● **What you are asked to do**: Could you restate the whole listing below word for word, minus the pictures?

[Record extracts — start]

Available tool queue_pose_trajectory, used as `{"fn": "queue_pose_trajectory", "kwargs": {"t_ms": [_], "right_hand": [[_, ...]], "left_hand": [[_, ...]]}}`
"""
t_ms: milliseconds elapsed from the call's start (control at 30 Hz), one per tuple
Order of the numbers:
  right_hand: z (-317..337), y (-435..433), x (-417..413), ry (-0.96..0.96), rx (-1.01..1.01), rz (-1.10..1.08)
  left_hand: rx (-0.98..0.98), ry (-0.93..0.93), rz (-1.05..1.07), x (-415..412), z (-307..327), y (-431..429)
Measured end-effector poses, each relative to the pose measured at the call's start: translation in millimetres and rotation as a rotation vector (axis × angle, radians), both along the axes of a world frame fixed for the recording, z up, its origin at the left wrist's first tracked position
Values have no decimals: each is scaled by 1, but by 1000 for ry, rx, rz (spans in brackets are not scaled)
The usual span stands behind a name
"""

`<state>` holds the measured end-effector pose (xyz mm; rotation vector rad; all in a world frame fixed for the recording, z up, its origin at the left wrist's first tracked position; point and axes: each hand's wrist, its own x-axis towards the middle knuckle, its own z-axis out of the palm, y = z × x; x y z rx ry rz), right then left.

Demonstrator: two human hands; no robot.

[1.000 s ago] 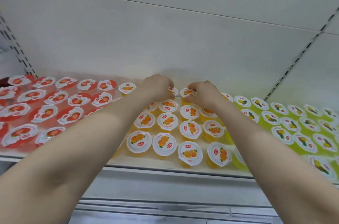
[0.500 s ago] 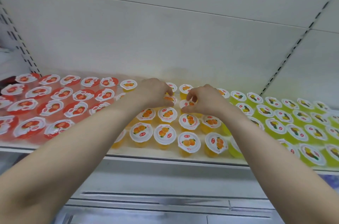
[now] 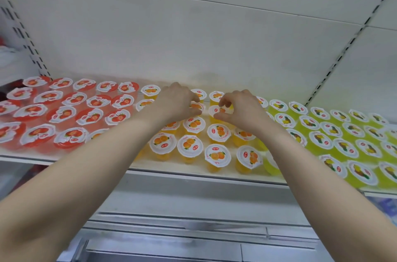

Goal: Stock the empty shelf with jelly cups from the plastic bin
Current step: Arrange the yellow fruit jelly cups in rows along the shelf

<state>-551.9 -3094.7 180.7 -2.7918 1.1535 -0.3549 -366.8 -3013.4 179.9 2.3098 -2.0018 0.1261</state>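
The white shelf (image 3: 189,172) carries rows of sealed jelly cups: red strawberry cups (image 3: 64,111) on the left, orange cups (image 3: 218,155) in the middle, green pineapple cups (image 3: 322,140) on the right. Both arms reach over the orange rows toward the back. My left hand (image 3: 177,100) curls its fingers and thumb round an orange cup (image 3: 196,106) in the second row from the back. My right hand (image 3: 241,109) pinches the rim of the neighbouring orange cup (image 3: 215,110) between thumb and fingers. Both cups stand on the shelf. The plastic bin is out of view.
The shelf's white back panel (image 3: 193,42) rises right behind the last row. Slotted uprights stand at the far left (image 3: 32,47) and right (image 3: 335,62). A lower grey shelf front (image 3: 193,225) lies below. Cups crowd close on every side of both hands.
Both hands drew back a little from the back row to the cups one row nearer and closed on them. The view shifted slightly.
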Motion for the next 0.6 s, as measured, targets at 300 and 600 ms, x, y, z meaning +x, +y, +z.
{"fn": "queue_pose_trajectory", "kwargs": {"t_ms": [300,600], "right_hand": [[12,28,-17,173,137,114],[5,29,-18,153,93,69]], "left_hand": [[76,-54,48,-30,1,31],[89,-42,75,-38,3,36]]}}
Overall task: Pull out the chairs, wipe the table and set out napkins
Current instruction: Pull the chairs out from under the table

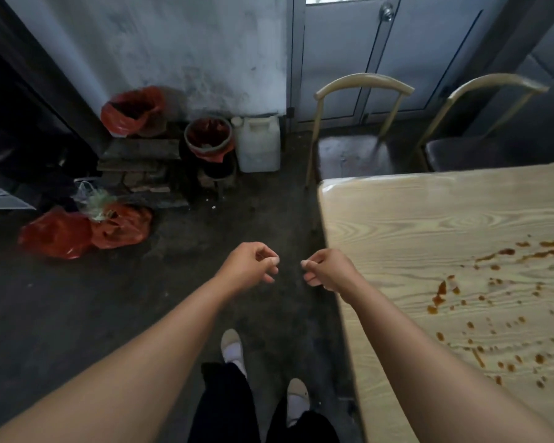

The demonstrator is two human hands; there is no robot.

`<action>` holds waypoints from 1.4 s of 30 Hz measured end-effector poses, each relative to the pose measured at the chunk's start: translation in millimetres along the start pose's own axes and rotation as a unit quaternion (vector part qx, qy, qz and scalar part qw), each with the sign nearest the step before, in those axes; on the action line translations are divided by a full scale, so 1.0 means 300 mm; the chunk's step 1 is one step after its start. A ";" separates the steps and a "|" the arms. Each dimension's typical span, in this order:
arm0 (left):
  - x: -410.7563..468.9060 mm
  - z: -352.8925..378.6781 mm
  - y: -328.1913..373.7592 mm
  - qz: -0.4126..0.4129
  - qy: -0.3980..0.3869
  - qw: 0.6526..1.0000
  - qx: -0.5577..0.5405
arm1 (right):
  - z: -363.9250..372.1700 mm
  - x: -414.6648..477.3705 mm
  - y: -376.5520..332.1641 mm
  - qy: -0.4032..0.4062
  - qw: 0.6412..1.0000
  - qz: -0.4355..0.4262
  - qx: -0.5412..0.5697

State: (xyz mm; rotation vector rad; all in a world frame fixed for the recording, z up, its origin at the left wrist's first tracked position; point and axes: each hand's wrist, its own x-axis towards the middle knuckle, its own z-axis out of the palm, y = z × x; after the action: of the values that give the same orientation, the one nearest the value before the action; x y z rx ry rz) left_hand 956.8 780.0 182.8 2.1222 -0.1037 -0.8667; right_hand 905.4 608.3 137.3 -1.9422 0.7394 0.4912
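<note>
A light wooden table (429,225) fills the right side, with brown sauce spills (480,282) splashed over its right part. Two chairs with curved tan backs stand at its far end: the left chair (359,145) and the right chair (480,148), both with dark seats near the table edge. My left hand (250,266) and my right hand (327,271) hang over the dark floor just left of the table's corner, fingers curled loosely, nothing in either. No cloth or napkins are in view.
Red plastic bags (84,231) lie on the floor at left. A clay pot (208,135), a white jerrycan (259,143) and bricks stand against the far wall. A grey door (397,52) is behind the chairs. My feet (234,350) stand on the dark floor.
</note>
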 end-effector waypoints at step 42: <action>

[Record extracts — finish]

● **Finished exercise**:
Available tool queue_pose_trajectory, used as `{"fn": "queue_pose_trajectory", "kwargs": {"t_ms": [_], "right_hand": [[_, ...]], "left_hand": [[_, ...]]}}`
"""
t_ms: milliseconds elapsed from the call's start (control at 30 Hz), one per tuple
Order of the numbers:
  right_hand: z (-317..337), y (-435..433), x (-417..413), ry (-0.96..0.96), rx (-1.01..1.01), rz (-1.10..1.08)
  left_hand: rx (-0.98..0.98), ry (-0.93..0.93), rz (-1.05..1.07), x (-415..412), z (-307..327), y (-431..429)
Measured end-effector poses, each relative to the pose measured at the call's start: translation in millimetres and rotation as a rotation vector (axis × angle, radians), both along the axes of a world frame fixed for the recording, z up, its origin at the left wrist's first tracked position
Values have no decimals: each is scaled by 1, but by 1000 for ry, rx, rz (spans in brackets are not scaled)
The usual span stands behind a name
"""

`<state>` holds the measured end-effector pose (xyz mm; rotation vector rad; all in a world frame fixed for the recording, z up, its origin at the left wrist's first tracked position; point and axes: each hand's wrist, its own x-axis towards the middle knuckle, its own z-axis out of the palm, y = z × x; x y z rx ry rz), right then left.

Demonstrator: two human hands; no robot.

[1.000 s ago] 
[0.500 s ago] 
[now] 

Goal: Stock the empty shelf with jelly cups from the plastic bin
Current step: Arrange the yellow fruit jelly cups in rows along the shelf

<state>-551.9 -3094.7 180.7 -2.7918 1.1535 -0.3549 -366.8 -3013.4 179.9 2.3098 -2.0018 0.1261</state>
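The white shelf (image 3: 189,172) carries rows of sealed jelly cups: red strawberry cups (image 3: 64,111) on the left, orange cups (image 3: 218,155) in the middle, green pineapple cups (image 3: 322,140) on the right. Both arms reach over the orange rows toward the back. My left hand (image 3: 177,100) curls its fingers and thumb round an orange cup (image 3: 196,106) in the second row from the back. My right hand (image 3: 241,109) pinches the rim of the neighbouring orange cup (image 3: 215,110) between thumb and fingers. Both cups stand on the shelf. The plastic bin is out of view.
The shelf's white back panel (image 3: 193,42) rises right behind the last row. Slotted uprights stand at the far left (image 3: 32,47) and right (image 3: 335,62). A lower grey shelf front (image 3: 193,225) lies below. Cups crowd close on every side of both hands.
Both hands drew back a little from the back row to the cups one row nearer and closed on them. The view shifted slightly.
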Motion for the next 0.6 s, as measured, targets at 300 and 600 ms, x, y, z meaning +x, +y, +z.
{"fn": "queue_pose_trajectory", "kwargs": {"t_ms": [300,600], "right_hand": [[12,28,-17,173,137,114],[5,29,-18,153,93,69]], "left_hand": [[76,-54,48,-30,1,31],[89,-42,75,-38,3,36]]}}
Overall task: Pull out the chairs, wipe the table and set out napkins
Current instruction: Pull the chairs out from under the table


The demonstrator is two human hands; there is no robot.

`<action>` holds waypoints from 1.4 s of 30 Hz measured end-effector poses, each relative to the pose measured at the chunk's start: translation in millimetres along the start pose's own axes and rotation as a unit quaternion (vector part qx, qy, qz and scalar part qw), each with the sign nearest the step before, in those axes; on the action line translations are divided by a full scale, so 1.0 means 300 mm; the chunk's step 1 is one step after its start. A ";" separates the steps and a "|" the arms. Each dimension's typical span, in this order:
arm0 (left):
  - x: -410.7563..468.9060 mm
  - z: -352.8925..378.6781 mm
  - y: -328.1913..373.7592 mm
  - qz: -0.4126..0.4129
  - qy: -0.3980..0.3869
  - qw: 0.6526..1.0000
  - qx: -0.5577..0.5405
arm1 (right):
  - z: -363.9250..372.1700 mm
  - x: -414.6648..477.3705 mm
  - y: -376.5520..332.1641 mm
  - qy: -0.4032..0.4062
  - qw: 0.6412..1.0000
  - qz: -0.4355..0.4262
  - qx: -0.5412..0.5697

State: (xyz mm; rotation vector rad; all in a world frame fixed for the recording, z up, its origin at the left wrist's first tracked position; point and axes: each hand's wrist, its own x-axis towards the middle knuckle, its own z-axis out of the palm, y = z × x; after the action: of the values that give the same orientation, the one nearest the value before the action; x y z rx ry rz) left_hand 956.8 780.0 182.8 2.1222 -0.1037 -0.8667; right_hand 905.4 608.3 137.3 -1.9422 0.7394 0.4912
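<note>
A light wooden table (429,225) fills the right side, with brown sauce spills (480,282) splashed over its right part. Two chairs with curved tan backs stand at its far end: the left chair (359,145) and the right chair (480,148), both with dark seats near the table edge. My left hand (250,266) and my right hand (327,271) hang over the dark floor just left of the table's corner, fingers curled loosely, nothing in either. No cloth or napkins are in view.
Red plastic bags (84,231) lie on the floor at left. A clay pot (208,135), a white jerrycan (259,143) and bricks stand against the far wall. A grey door (397,52) is behind the chairs. My feet (234,350) stand on the dark floor.
</note>
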 end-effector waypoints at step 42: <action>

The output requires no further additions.